## Exercise objective
Tally the lines below that contain "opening" and reply with only the tally.

## Data shown
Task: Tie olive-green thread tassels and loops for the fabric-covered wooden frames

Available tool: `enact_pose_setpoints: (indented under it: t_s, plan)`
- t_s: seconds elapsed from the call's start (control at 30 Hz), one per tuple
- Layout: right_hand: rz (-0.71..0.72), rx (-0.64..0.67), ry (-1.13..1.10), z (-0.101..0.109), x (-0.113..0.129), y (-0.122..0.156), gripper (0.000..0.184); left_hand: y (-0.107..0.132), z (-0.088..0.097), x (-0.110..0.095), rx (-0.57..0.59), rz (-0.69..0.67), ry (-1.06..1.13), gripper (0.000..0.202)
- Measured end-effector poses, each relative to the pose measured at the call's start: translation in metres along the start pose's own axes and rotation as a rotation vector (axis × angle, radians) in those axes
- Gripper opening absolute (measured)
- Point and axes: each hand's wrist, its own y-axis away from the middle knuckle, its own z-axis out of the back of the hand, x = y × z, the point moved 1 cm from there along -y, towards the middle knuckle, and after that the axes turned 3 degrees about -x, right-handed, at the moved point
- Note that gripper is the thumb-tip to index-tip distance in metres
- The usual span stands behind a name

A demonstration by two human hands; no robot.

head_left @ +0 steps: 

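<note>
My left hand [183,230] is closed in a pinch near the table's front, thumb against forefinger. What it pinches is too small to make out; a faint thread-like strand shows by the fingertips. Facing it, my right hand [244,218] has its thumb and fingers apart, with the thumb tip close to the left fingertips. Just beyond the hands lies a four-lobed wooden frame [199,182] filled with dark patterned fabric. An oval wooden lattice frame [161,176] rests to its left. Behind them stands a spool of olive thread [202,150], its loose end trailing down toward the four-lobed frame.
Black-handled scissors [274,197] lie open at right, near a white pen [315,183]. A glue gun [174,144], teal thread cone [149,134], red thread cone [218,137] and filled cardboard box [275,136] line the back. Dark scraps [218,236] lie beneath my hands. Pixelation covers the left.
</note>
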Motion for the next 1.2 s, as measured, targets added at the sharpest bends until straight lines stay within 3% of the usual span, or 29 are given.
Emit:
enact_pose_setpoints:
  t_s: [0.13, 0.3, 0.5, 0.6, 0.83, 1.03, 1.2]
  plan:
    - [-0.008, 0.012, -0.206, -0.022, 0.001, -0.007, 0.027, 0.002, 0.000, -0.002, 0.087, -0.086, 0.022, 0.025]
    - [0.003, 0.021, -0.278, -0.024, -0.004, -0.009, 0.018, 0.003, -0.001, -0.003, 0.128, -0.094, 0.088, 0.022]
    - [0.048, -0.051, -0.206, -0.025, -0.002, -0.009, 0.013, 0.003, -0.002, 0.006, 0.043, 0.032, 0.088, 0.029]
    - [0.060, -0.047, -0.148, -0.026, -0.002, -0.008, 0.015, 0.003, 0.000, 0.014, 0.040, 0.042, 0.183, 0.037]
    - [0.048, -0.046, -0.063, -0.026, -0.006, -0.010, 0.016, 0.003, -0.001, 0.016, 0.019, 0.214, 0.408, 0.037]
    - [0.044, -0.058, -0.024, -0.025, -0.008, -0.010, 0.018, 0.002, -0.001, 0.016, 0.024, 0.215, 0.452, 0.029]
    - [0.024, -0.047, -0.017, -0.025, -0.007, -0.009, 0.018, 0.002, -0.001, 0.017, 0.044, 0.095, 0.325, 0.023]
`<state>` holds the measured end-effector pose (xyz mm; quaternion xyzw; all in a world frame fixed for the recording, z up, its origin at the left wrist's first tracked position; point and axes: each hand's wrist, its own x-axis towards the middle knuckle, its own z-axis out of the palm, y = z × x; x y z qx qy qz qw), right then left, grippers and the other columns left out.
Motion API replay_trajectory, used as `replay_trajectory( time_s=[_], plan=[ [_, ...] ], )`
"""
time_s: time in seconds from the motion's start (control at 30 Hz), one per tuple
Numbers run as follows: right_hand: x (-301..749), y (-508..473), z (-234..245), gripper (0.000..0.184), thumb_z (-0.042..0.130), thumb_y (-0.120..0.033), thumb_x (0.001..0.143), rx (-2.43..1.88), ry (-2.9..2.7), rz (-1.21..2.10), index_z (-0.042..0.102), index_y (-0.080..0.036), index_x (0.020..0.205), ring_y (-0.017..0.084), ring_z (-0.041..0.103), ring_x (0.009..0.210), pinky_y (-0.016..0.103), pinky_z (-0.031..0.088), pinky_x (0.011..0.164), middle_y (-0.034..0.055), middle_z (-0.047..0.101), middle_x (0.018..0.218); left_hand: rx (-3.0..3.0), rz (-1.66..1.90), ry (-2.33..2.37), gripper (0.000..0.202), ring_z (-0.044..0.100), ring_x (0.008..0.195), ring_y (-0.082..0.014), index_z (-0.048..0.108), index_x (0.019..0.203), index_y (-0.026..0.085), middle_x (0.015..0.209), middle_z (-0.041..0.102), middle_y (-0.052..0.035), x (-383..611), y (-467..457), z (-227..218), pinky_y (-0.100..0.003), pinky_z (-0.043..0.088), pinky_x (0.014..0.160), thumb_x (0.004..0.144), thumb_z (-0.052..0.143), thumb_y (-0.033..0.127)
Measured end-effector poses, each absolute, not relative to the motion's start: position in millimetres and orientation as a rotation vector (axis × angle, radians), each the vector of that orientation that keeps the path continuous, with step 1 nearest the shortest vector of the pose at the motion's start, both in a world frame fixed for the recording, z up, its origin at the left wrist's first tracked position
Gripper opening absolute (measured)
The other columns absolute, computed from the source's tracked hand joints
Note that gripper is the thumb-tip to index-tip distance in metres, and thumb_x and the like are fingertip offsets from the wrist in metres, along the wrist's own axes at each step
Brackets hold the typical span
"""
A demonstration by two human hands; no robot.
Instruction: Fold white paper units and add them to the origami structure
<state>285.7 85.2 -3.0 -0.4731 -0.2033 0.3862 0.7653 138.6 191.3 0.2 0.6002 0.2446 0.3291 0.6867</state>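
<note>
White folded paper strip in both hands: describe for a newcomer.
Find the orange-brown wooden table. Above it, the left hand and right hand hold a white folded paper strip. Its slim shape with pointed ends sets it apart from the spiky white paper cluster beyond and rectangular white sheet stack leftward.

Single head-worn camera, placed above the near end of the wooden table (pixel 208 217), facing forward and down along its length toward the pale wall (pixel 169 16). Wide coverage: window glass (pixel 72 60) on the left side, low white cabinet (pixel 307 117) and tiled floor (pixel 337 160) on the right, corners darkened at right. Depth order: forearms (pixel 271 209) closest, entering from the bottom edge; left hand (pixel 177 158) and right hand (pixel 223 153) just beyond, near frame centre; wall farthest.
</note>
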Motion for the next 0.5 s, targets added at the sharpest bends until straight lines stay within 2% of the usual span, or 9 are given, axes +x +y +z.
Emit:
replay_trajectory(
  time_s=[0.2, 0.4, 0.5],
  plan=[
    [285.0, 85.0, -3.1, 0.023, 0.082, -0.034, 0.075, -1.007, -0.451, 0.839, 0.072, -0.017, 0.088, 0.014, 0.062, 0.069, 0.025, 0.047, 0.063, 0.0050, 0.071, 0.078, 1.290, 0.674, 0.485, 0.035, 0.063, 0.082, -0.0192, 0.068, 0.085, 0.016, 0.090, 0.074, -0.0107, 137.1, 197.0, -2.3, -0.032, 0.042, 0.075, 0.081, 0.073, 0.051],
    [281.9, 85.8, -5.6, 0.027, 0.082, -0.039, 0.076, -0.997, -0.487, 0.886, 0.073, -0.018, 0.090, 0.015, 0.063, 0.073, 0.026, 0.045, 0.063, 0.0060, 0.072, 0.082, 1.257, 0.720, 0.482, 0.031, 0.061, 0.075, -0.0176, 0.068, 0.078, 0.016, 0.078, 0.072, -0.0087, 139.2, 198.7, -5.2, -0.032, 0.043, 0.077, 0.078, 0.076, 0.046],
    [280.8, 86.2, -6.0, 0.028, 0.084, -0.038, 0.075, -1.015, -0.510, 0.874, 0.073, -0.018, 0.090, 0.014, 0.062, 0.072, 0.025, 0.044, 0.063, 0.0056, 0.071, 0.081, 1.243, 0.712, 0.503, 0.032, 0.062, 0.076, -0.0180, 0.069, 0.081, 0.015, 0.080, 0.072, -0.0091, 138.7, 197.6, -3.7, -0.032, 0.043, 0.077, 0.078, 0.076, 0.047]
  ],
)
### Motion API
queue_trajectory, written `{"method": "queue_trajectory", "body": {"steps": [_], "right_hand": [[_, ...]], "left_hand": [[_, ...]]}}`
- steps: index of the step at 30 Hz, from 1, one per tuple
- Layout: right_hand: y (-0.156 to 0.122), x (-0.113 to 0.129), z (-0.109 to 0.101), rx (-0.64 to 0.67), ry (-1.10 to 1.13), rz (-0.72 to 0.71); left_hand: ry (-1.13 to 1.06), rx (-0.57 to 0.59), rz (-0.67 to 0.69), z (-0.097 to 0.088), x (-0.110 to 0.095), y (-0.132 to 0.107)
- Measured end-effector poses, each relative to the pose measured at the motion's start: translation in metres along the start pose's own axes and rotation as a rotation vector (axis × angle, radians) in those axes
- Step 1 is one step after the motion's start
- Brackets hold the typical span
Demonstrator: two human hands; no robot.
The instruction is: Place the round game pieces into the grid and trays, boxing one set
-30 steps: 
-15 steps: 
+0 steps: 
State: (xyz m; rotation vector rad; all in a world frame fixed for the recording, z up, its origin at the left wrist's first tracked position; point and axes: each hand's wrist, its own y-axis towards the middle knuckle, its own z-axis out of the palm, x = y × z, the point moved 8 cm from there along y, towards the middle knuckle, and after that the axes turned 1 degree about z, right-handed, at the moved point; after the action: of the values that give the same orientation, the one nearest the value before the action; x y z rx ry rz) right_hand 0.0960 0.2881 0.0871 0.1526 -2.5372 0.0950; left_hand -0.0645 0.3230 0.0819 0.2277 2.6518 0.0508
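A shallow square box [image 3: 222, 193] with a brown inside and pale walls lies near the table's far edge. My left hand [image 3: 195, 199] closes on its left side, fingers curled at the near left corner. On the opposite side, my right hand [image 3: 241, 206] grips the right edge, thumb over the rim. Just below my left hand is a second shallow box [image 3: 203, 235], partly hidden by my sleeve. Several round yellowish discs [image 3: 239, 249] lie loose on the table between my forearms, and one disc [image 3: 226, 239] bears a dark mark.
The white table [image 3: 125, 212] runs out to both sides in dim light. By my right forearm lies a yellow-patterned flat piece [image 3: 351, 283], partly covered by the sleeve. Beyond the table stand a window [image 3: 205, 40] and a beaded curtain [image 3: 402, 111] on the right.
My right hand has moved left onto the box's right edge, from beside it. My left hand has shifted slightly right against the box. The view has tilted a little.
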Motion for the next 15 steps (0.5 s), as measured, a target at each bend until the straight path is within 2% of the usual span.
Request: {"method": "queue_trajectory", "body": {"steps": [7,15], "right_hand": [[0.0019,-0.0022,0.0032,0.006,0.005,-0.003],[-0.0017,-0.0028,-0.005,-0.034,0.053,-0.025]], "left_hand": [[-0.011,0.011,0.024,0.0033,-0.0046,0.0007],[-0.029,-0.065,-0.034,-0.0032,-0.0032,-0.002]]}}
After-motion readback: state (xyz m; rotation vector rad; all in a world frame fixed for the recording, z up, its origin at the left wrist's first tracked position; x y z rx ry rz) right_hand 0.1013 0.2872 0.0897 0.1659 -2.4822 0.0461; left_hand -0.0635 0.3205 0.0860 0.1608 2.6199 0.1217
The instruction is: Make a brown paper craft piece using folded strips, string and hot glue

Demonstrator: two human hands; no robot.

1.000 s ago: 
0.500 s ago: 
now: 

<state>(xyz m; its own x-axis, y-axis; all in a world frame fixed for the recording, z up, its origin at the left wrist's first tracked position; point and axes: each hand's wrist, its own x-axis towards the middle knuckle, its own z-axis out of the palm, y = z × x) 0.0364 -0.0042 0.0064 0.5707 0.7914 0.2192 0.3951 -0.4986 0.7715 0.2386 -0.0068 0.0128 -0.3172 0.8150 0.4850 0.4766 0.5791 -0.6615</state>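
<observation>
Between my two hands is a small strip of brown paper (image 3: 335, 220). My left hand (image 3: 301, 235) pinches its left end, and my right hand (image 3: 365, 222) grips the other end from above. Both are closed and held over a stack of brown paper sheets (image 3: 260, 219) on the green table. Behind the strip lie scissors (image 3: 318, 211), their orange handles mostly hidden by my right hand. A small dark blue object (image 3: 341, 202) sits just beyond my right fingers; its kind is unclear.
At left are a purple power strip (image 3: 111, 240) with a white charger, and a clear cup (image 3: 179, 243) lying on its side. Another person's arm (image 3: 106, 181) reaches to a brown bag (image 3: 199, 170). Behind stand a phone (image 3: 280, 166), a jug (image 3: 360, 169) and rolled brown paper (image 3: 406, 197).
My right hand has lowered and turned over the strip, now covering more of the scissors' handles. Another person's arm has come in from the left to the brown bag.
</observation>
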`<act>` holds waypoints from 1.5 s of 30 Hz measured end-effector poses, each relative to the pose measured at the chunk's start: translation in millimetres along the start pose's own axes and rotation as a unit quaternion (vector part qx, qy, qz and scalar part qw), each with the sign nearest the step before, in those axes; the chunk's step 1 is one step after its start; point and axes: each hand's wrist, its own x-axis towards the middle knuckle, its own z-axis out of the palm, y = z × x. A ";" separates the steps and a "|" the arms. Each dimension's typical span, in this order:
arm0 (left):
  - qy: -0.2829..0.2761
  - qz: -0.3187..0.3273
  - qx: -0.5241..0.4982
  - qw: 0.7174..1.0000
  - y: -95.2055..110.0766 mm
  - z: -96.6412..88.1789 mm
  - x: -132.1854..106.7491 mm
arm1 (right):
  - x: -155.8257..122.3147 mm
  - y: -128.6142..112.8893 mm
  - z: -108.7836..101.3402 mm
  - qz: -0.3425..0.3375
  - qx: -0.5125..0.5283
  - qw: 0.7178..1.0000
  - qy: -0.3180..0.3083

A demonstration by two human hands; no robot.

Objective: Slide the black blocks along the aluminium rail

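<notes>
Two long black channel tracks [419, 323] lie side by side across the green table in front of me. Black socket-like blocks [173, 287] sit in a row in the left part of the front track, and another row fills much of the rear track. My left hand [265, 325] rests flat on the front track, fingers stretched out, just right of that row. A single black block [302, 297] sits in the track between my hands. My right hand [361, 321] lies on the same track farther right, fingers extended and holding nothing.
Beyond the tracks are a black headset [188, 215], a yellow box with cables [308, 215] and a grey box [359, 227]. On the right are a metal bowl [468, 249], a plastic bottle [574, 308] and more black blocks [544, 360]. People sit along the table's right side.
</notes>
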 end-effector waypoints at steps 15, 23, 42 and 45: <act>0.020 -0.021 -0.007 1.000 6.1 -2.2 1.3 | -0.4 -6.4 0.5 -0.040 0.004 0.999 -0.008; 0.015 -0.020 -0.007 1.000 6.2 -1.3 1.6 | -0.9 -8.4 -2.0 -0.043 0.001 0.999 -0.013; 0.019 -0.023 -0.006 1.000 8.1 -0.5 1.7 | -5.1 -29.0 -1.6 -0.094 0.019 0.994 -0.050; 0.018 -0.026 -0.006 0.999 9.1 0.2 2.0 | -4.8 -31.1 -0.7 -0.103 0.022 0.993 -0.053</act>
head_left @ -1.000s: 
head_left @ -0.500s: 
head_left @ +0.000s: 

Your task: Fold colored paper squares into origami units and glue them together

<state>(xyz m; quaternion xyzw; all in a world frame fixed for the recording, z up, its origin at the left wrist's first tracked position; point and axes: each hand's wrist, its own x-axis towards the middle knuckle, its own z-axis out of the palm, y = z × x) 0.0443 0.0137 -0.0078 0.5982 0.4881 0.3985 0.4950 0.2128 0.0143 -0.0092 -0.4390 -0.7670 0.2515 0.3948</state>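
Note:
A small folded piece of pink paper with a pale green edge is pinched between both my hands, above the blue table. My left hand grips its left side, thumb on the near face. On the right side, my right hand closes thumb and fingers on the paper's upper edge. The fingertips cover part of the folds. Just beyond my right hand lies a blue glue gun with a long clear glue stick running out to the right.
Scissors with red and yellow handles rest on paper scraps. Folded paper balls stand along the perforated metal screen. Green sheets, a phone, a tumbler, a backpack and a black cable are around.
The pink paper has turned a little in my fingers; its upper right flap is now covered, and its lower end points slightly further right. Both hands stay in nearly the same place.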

## Exercise solution
2